* **EXERCISE REQUIREMENTS**
Look for the word "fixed" in the material below. Copy each line that has it.

** MATERIAL FOR THIS EXERCISE follows **

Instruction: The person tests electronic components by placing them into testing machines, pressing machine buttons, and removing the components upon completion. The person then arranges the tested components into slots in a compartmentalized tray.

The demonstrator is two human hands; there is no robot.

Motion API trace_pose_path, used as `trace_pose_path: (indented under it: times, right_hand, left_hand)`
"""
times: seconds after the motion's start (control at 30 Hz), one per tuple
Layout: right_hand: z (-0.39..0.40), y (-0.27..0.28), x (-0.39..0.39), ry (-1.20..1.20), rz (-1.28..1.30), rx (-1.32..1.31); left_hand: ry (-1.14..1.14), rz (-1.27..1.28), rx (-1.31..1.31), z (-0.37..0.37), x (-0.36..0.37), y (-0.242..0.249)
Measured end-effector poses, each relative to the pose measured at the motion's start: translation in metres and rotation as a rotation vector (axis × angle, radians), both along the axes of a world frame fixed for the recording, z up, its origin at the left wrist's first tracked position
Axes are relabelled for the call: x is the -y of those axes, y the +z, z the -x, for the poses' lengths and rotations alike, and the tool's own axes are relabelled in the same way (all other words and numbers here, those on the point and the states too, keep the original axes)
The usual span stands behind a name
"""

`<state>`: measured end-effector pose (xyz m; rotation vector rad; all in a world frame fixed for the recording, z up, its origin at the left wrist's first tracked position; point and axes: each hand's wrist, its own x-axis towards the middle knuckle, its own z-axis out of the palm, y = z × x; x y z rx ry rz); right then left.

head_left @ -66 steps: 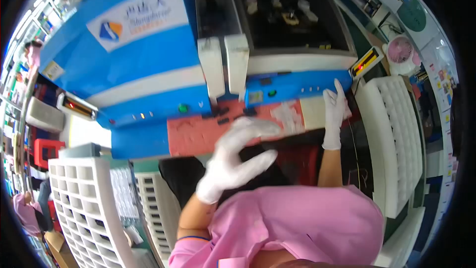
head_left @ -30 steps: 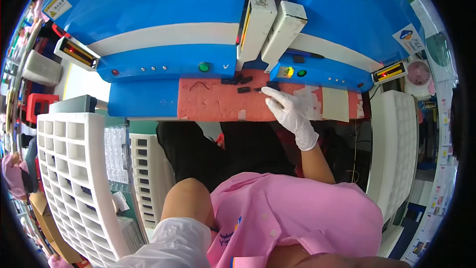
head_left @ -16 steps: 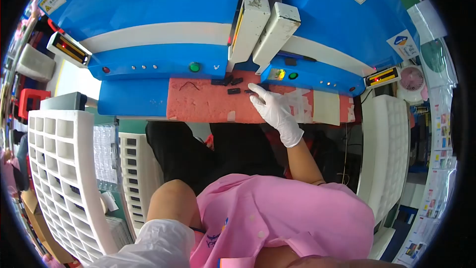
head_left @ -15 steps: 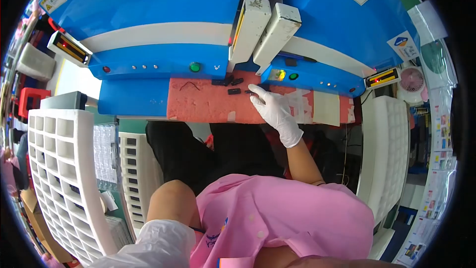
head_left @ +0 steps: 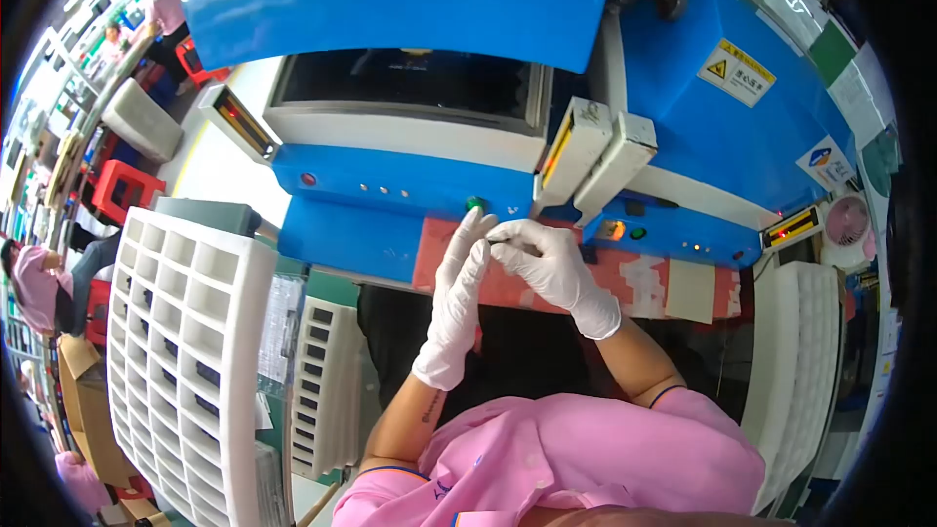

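Note:
My left hand (head_left: 455,304) and my right hand (head_left: 558,275), both in white gloves, meet at their fingertips above the pink mat (head_left: 625,278). The left fingers point upward, with the thumb drawn in close to them. On the right, thumb and forefinger curl into a pinch. A small dark edge shows between the fingertips, too little to name. The hands cover the part of the mat where small black pieces lay.
Behind the hands stands a blue machine (head_left: 390,0) with a dark opening under its cover. Two white posts (head_left: 576,151) rise beside it. A white compartment tray (head_left: 249,332) stands at left, a white foam stack (head_left: 795,351) at right. Several people sit or stand at far left.
My left hand has come up from the lower left to join my right hand over the mat. The left machine's blue cover has risen, exposing a dark opening. The view has shifted leftward.

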<state>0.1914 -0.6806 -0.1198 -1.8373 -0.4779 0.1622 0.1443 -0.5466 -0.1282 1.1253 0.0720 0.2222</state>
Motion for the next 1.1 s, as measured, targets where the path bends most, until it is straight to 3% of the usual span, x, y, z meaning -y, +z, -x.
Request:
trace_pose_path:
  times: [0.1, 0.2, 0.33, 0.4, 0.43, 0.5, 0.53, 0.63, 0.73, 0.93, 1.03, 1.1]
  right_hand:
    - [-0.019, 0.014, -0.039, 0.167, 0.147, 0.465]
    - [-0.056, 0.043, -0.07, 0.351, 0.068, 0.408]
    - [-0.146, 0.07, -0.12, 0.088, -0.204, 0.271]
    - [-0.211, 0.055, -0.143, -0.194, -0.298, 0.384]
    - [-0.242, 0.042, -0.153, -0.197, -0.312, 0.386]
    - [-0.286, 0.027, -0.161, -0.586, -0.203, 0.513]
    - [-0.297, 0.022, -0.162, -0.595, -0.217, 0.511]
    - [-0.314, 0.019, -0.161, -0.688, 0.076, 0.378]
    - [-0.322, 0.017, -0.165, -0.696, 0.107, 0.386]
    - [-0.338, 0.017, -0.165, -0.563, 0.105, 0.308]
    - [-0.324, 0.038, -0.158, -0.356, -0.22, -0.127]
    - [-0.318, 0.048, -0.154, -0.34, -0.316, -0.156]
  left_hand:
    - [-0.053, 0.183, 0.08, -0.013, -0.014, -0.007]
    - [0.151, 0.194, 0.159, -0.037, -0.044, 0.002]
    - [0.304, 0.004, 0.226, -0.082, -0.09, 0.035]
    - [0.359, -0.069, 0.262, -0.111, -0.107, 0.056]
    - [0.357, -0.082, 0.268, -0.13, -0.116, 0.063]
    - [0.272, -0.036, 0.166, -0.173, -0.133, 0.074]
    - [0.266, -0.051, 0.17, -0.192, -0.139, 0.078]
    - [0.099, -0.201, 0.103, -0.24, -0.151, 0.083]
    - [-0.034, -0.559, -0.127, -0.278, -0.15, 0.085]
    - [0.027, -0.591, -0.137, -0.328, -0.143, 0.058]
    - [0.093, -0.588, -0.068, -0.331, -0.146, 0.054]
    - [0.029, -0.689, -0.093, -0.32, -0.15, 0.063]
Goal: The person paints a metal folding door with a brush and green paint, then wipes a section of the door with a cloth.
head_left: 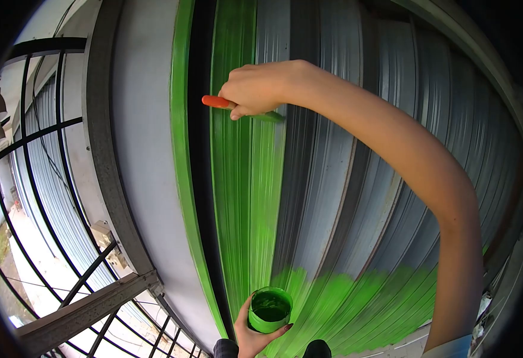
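Observation:
My right hand [254, 89] is closed around a paintbrush [215, 102] with an orange handle. Its green-coated bristle end points right, against the corrugated metal sheet [333, 155]. Low in the view, my left hand [251, 338] grips a round cup of green paint [270, 309] from its left side and underneath. The cup's mouth faces me, with dark green paint inside. Green paint covers the sheet's left ribs and a ragged band along its bottom; the ribs to the upper right are bare grey.
A green-painted edge strip [181, 119] runs beside a dark gap, left of the ribs. Further left come a pale wall panel [145, 119], a grey metal frame [109, 149] and a black barred gate [25, 143] with daylight behind. My knees show at the bottom edge.

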Action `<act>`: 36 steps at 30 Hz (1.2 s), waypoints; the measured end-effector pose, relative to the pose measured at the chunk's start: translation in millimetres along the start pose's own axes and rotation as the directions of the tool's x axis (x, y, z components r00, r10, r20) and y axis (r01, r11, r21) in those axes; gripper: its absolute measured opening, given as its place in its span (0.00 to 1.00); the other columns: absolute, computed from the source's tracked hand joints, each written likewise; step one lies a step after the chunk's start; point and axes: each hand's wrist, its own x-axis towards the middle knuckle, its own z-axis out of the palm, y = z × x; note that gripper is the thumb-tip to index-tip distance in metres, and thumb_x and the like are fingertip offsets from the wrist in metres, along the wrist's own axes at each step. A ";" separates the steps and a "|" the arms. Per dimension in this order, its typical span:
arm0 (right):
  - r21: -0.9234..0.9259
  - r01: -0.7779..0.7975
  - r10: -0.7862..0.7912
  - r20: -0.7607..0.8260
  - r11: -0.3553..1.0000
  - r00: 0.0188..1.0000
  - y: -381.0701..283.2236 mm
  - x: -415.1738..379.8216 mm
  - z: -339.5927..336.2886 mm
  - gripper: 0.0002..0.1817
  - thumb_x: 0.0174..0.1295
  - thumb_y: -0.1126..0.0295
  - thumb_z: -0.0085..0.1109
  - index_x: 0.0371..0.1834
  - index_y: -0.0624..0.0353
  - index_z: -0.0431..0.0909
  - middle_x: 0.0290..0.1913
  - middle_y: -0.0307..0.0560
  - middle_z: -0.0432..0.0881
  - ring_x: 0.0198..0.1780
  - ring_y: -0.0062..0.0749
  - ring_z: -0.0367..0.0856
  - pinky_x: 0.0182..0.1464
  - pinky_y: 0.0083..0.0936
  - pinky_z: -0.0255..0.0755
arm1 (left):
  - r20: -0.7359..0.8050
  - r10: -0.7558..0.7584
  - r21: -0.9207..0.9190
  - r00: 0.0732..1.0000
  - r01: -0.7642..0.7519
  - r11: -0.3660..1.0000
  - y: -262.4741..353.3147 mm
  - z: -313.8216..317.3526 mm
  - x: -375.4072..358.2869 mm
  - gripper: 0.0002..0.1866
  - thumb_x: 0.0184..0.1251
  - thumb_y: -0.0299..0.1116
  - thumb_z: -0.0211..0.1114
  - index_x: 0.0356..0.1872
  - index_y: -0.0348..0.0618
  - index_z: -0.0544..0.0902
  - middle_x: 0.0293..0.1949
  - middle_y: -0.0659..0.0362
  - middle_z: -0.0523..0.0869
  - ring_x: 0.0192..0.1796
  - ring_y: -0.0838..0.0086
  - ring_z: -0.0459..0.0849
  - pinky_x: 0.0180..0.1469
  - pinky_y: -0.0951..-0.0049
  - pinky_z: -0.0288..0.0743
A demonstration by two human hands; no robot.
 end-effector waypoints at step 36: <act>-0.116 -0.074 0.064 -0.086 0.991 0.994 -1.9 4.6 25.8 0.07 0.43 0.79 0.60 0.28 0.65 0.80 0.29 0.51 0.81 0.34 0.40 0.83 0.34 0.34 0.80 | -0.008 -0.009 0.049 1.000 0.009 0.999 11.9 -11.0 -11.7 0.46 0.29 0.38 0.83 0.55 0.30 0.70 0.43 0.52 0.83 0.47 0.68 0.83 0.53 0.68 0.75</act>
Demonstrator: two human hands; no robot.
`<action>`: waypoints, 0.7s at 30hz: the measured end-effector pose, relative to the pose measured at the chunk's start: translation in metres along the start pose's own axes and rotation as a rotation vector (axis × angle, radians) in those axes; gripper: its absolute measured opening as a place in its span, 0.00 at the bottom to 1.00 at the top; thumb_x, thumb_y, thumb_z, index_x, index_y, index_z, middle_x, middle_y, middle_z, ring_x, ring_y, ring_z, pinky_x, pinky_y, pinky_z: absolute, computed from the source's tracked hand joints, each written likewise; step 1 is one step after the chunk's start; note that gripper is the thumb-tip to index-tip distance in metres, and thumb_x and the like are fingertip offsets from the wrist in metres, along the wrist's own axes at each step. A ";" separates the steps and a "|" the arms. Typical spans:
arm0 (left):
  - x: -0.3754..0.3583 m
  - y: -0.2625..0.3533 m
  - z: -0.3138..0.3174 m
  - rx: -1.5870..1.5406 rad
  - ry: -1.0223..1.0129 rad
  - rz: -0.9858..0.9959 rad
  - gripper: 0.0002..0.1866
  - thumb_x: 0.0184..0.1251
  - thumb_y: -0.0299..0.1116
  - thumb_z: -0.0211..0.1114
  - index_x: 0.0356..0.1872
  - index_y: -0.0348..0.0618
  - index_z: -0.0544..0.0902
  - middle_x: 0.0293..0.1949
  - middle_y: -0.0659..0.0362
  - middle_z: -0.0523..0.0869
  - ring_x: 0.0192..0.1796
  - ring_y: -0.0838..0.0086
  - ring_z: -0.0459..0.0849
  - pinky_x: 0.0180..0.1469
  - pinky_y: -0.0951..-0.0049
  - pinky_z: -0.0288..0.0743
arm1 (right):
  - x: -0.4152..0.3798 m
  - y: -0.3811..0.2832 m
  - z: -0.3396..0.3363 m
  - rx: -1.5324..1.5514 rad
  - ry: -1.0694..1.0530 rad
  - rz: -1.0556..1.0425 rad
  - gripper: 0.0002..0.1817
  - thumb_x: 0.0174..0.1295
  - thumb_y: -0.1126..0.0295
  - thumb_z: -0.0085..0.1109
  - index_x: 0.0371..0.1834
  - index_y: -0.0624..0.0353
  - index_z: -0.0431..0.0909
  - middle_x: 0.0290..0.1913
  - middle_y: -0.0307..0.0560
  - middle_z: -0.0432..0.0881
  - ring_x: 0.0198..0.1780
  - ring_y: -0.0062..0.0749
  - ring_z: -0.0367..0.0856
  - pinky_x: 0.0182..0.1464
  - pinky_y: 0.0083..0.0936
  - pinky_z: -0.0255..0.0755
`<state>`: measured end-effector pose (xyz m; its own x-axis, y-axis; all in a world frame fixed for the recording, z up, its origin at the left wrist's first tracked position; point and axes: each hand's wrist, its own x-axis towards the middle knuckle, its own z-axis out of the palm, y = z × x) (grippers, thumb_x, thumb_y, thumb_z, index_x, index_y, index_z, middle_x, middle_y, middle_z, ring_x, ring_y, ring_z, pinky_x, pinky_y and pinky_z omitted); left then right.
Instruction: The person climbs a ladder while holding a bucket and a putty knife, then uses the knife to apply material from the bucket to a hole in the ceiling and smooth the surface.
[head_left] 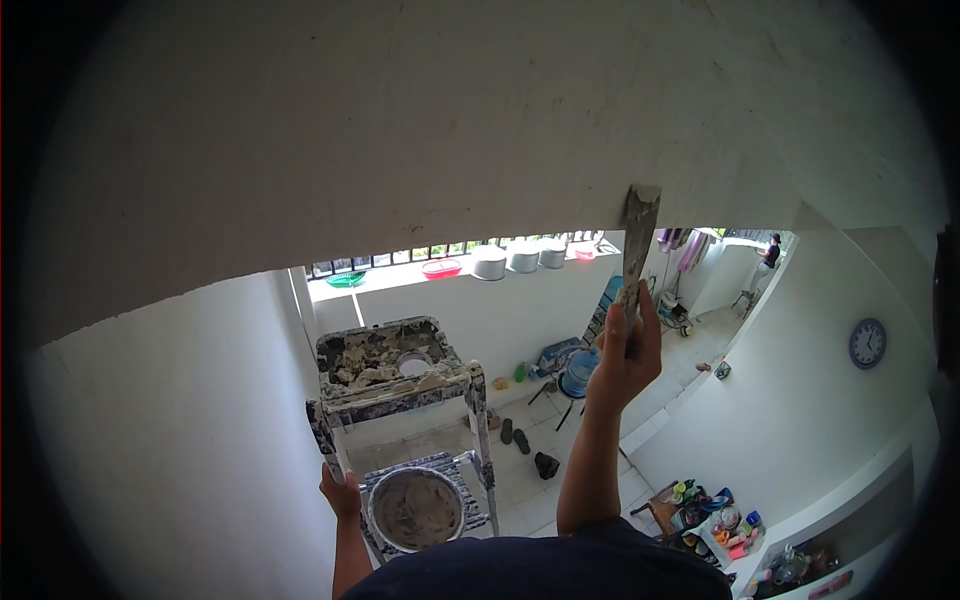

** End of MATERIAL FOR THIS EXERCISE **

* **ANSWER SECTION**
Measured end-effector poses, each relative to the pose measured at the motion's start: translation in metres and rotation as a rotation vector (axis × angle, radians), both along the axes of a world frame fixed for the recording, z up, its origin at the left wrist's first tracked position
`<state>`: measured end-effector pose (xyz m; rotation vector rad; all in a world frame fixed for the recording, z up, its origin at the left wrist's first tracked position; point and axes: each hand's wrist, its own x-axis towards the middle knuckle, its own z-axis out of the palm, y = z × x; x y z rx ry rz); right then left.
`<state>`: measured end-effector pose (xyz m; its own x-axis, y-axis; all in a world frame fixed for the recording, z up, its origin at the left wrist's first tracked position; point and axes: each hand's wrist, its own x-axis towards the middle knuckle, its own z-axis out of the palm, y = z × x) (grippers, thumb_x, thumb_y, thumb_z, index_x, index_y, index_z, middle_x, middle_y, middle_z, ring_x, ring_y, ring_z, pinky_x, pinky_y and pinky_z omitted); left then right.

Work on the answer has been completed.